REQUIRED WORK: For the data below, say how many lines contain "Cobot". Only the number should be given.

===== RECORDED INFORMATION =====

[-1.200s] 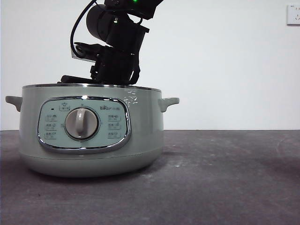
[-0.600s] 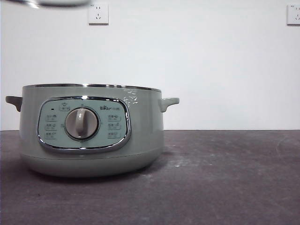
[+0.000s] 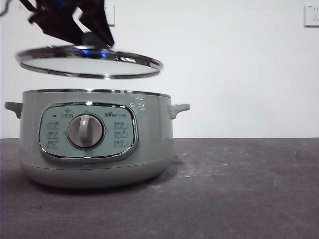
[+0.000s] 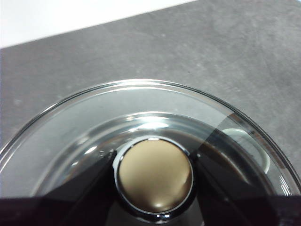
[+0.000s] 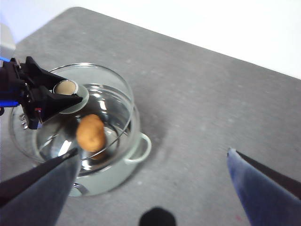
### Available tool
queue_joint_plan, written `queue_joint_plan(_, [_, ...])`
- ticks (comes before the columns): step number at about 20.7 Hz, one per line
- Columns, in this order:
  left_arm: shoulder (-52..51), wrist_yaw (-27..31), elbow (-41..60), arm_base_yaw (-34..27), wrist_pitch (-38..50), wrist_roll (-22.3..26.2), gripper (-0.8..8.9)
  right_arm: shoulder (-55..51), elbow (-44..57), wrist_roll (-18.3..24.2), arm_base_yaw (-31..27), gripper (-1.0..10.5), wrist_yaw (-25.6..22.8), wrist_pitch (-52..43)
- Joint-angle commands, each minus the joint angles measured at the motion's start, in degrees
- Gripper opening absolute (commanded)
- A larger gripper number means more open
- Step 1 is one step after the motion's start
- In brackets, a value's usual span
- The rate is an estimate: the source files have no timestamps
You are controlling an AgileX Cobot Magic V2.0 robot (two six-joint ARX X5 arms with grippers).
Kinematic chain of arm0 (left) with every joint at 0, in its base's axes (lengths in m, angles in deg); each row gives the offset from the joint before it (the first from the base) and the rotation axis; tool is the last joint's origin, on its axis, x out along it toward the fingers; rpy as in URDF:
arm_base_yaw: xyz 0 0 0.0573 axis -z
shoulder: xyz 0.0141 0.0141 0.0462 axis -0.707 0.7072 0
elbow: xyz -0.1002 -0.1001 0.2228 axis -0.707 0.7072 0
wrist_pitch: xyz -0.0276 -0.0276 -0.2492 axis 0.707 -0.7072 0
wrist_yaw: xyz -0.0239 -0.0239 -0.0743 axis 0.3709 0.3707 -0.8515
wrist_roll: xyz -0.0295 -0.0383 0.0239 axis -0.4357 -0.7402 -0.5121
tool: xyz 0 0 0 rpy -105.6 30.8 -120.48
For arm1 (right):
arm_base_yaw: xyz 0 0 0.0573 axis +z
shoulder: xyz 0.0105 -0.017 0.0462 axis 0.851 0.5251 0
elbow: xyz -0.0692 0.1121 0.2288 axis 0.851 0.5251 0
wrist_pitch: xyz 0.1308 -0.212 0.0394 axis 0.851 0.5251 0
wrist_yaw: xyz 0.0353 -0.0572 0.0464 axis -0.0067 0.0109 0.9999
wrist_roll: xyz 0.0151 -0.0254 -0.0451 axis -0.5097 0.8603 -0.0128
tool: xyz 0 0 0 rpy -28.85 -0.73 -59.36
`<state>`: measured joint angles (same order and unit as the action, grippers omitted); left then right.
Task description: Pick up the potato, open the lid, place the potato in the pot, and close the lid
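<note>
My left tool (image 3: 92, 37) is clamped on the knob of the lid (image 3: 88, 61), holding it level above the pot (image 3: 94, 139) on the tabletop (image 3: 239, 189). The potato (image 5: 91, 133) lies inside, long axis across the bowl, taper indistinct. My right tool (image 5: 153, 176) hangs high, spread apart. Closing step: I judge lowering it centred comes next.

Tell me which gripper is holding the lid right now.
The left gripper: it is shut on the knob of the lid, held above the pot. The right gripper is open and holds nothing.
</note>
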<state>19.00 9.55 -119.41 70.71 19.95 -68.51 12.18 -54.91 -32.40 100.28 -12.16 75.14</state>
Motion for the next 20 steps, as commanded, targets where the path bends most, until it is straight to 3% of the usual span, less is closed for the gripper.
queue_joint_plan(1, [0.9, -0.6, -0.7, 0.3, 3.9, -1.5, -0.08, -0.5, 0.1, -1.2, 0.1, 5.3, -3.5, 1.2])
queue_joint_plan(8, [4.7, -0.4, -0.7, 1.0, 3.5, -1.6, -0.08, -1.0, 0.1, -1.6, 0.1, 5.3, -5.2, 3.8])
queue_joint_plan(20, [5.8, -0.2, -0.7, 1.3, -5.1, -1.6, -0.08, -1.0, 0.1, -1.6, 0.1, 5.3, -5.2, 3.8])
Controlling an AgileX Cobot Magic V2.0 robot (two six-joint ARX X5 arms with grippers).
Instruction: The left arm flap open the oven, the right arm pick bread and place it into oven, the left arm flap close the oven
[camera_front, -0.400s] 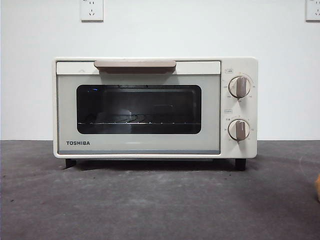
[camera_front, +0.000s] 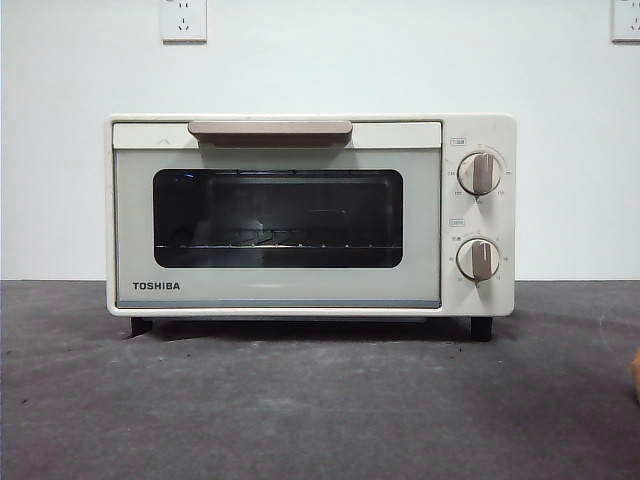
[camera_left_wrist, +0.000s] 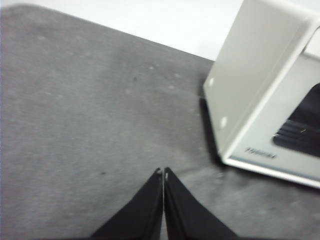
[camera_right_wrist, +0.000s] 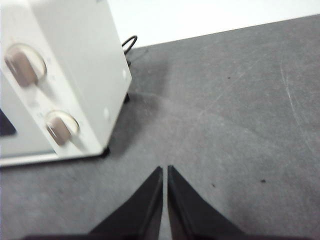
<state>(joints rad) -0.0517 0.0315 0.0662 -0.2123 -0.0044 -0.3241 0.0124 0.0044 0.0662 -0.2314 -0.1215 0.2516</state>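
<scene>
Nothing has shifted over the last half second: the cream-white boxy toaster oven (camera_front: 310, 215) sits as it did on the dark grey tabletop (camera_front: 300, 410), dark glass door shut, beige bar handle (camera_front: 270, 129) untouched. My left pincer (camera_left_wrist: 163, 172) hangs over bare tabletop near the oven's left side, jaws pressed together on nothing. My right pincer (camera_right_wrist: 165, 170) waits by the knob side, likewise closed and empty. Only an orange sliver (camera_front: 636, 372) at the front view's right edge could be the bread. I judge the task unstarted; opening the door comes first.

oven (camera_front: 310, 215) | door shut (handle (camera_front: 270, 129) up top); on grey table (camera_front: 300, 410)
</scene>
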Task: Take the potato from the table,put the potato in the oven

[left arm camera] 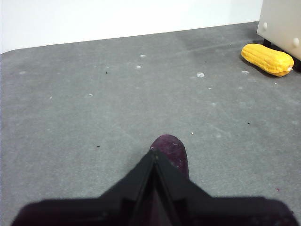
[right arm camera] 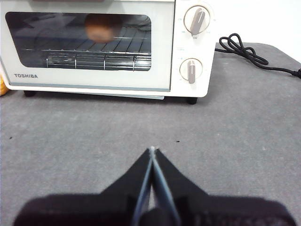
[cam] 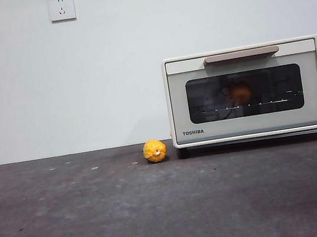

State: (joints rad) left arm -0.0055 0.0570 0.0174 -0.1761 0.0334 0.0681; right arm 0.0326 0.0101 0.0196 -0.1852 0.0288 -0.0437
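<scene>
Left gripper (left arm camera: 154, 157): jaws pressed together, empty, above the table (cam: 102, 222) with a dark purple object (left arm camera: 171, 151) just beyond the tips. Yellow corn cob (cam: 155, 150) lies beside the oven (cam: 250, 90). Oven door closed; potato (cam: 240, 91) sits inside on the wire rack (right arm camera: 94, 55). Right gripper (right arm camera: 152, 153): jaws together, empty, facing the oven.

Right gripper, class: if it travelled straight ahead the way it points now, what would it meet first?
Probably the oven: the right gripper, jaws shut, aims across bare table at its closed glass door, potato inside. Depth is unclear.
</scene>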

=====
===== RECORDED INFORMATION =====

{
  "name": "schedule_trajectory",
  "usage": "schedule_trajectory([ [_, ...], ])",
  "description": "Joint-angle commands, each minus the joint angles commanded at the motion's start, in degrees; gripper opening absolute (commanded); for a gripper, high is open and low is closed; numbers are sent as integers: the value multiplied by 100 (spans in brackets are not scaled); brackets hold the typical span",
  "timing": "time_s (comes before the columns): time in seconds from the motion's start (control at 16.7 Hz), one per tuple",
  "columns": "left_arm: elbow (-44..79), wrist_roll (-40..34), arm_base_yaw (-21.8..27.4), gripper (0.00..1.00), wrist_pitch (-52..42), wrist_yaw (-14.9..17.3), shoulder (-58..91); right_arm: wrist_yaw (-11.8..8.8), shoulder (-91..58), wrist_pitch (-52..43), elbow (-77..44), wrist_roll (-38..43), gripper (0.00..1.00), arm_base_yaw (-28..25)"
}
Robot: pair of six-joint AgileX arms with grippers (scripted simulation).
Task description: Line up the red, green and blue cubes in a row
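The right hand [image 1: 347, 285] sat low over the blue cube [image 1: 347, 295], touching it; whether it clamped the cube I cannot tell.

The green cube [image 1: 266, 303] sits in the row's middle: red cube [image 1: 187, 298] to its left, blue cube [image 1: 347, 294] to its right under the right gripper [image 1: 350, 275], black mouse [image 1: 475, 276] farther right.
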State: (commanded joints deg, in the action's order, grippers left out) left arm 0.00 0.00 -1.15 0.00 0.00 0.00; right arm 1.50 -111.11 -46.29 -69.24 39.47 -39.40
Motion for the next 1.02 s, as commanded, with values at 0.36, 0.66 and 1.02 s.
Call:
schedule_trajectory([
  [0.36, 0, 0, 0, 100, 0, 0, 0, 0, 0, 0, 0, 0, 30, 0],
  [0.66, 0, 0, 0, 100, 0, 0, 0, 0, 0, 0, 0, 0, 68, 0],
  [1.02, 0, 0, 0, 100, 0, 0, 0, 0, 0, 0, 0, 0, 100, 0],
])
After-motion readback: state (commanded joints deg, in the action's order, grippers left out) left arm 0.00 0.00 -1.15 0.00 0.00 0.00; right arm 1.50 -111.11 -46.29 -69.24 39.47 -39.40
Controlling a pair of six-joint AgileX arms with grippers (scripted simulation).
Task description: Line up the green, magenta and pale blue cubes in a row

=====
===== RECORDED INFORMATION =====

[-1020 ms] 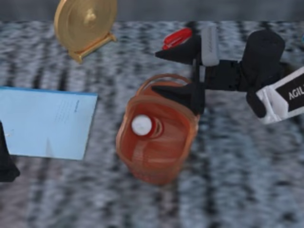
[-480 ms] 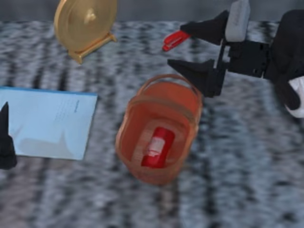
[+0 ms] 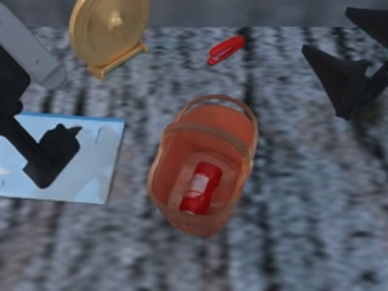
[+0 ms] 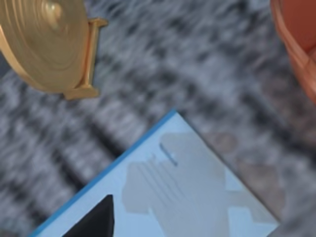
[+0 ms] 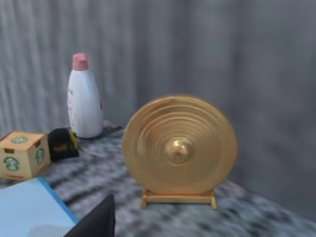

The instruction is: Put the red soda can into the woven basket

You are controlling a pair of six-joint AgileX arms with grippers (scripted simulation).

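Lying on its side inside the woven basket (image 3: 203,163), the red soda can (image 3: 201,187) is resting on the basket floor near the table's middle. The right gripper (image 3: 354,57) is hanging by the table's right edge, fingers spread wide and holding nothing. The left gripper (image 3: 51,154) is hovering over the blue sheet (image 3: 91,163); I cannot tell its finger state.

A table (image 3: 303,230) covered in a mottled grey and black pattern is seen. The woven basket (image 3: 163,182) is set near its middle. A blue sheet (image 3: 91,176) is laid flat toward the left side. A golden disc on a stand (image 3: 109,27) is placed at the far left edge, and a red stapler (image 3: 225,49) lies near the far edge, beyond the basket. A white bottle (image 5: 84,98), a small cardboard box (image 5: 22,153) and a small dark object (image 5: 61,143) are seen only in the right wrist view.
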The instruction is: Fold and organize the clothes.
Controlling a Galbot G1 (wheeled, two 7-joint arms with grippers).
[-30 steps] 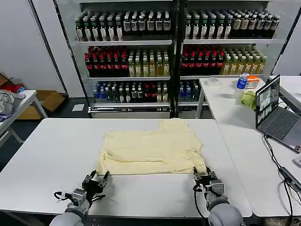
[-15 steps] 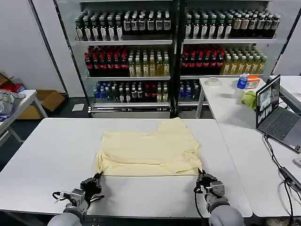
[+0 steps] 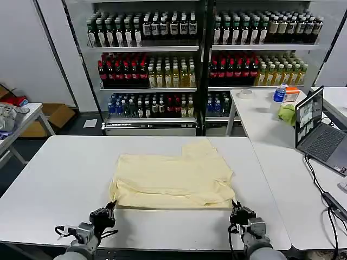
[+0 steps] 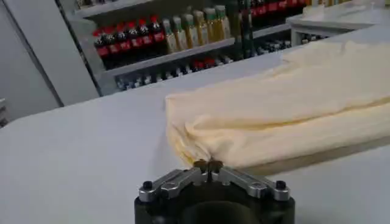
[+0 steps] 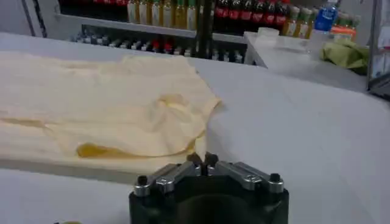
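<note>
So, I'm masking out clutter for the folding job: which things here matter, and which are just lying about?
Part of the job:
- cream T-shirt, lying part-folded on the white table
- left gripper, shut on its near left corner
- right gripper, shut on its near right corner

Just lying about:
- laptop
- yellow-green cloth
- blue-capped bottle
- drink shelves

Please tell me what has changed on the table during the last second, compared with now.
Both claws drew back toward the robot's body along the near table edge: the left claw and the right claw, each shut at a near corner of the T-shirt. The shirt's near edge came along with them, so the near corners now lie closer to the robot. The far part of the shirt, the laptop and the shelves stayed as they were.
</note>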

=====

REPLY: 2